HOUSTON — That he was charged with a mound visit for saying three words to his pitcher — "Are you fine?" — on his way to the dugout after helping prevent a brawl on the field admittedly galled Rocco Baldelli. But what really angered the Twins manager is that nobody told him until it was too late.

"I didn't like that it was [charged] in the first place. But I really didn't like the lack of communication on a really unusual play," Baldelli said after the Twins' 4-2 loss to the Astros on Tuesday at Minute Maid Park. "At the bare minimum, it's necessary for someone to come over and let us know. … So I disagreed, and I disagreed on multiple levels."

And, no surprise, the umpires disagreed with Baldelli.

"The mound visit constitutes the manager going on top of the mound and talking to the pitcher. That's a visit," crew chief Todd Tichenor told a pool reporter. "The home plate umpire [Rob Drake] signaled to the press box, and that gives the dugout a signal as well that that is a mound visit."

The incident was an abrupt veer from an otherwise normal Justin Verlander domination of one of his most frequent victims. Twins starter Aaron Sanchez started the fifth inning by throwing a fastball far inside against Jose Altuve, a pitch Drake ruled had hit the batter. Altuve stared at Sanchez for a moment as though offended by the pitch, one that Sanchez said had no ill intent.

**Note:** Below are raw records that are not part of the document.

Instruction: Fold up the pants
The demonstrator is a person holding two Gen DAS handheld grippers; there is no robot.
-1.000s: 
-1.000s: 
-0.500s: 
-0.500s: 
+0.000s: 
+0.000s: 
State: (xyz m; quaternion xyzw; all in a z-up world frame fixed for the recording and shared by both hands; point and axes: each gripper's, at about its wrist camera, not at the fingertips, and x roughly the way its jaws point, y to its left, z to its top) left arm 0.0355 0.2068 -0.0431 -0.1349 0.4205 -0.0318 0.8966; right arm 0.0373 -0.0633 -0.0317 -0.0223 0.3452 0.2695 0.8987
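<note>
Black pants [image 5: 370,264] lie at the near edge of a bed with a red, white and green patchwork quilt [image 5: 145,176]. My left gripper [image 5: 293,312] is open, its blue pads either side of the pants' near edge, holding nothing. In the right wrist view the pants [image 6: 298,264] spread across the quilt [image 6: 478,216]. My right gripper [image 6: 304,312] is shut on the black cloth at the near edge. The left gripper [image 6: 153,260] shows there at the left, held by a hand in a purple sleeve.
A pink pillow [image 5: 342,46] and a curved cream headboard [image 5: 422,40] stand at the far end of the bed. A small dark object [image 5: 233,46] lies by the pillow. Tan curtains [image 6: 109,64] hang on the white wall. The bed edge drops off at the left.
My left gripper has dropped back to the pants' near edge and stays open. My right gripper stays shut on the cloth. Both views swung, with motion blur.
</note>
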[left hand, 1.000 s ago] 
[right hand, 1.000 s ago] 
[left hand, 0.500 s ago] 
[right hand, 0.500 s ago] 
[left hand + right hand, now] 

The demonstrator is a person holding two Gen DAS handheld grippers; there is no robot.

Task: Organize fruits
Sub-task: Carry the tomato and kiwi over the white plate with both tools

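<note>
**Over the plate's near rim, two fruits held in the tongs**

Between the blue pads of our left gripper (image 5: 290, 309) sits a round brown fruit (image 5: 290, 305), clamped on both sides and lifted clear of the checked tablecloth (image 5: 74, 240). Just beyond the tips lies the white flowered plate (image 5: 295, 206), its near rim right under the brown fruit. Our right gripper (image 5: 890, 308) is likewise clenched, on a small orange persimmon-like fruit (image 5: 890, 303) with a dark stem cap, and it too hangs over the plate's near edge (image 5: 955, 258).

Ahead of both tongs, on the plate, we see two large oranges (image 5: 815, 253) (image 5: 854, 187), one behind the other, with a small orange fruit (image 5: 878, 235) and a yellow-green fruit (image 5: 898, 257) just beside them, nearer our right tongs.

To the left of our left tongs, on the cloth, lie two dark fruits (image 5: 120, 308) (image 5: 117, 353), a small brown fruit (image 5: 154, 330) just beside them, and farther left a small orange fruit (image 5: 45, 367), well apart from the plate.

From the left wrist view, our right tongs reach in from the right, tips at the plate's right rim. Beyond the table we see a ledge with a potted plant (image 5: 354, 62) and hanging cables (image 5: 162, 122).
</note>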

"Everybody in the stadium knew I was not trying to hit him in a situation like that. You've already been slapping my sinker to the right side," Sanchez said. "I need to throw a fastball in off your hands, especially to a guy who dives out over the plate."

When Altuve reached first base, he and Sanchez gestured at each other, and players quickly rushed the field in case of a fight. Baldelli was among them, getting between his pitcher and first base, but the situation, though it flared up more than once, was resolved without any punches thrown.

Sanchez "had walked a little ways away and had walked back to the mound. On the way back to the dugout, I just walked over to him and said, 'Are you fine?'" Baldelli said. "He said yes. I walked away. Pretty straightforward."

Except that the umpires huddled near the mound and decided that constituted a mound visit. Drake signaled the press box, but Baldelli said "nobody saw it" in the Twins dugout, "nobody knew."

"There's people walking all over the place, getting settled back in after some type of altercation, and in the middle of it all I'm given a mound visit, and not being communicated with," Baldelli said. "It someone walks over and says, 'Hey, you might not agree with it, but we got together and decided to give you a mound visit because you stopped on the mound and looked like you talked to your pitcher.' They didn't know what I was talking about because there weren't out there with me. Could they have been? Maybe, but they weren't. We didn't get any of that."

Tichenor, asked if the umpires believed Baldelli understood they had ruled it a visit, said "We had a sense that once Rocco went to the mound, he knew that was a visit."

It became an issue four pitches later, after Sanchez walked Yuli Gurriel and Baldelli sent pitching coach Pete Maki to the mound to calm him down. Drake informed Maki that it was the Twins' second visit of the inning and he was required to remove Sanchez from the game. Baldelli quickly objected, and was eventually ejected for it.

"Rocco went past the mound and looked at me and said, 'Are you good?' I said, 'I'm good,' and that was the end of the conversation," Sanchez said, still mystified after the game. "It wasn't like he really stopped. I don't see how you can call it a mound visit when you still have 35 other people on the field."

“The mound visit constitutes the manager going on top of the mound and talking to the pitcher. That's a visit.”
Umpire Todd Tichenor

Baldelli said he was upset by his second ejection of the month — he was also kicked out on Aug. 7 for arguing about an overturned play at home plate against Toronto — but wanted to put it behind the team, which has lost four straight games.

"I'm not going to sit here and make excuses that we're losing games because of umpire interactions or poor communication. We are still going to have to find ways to win," the manager said. "We're going to have to play better than good baseball to win tomorrow, and that's where we need to focus our energy right now."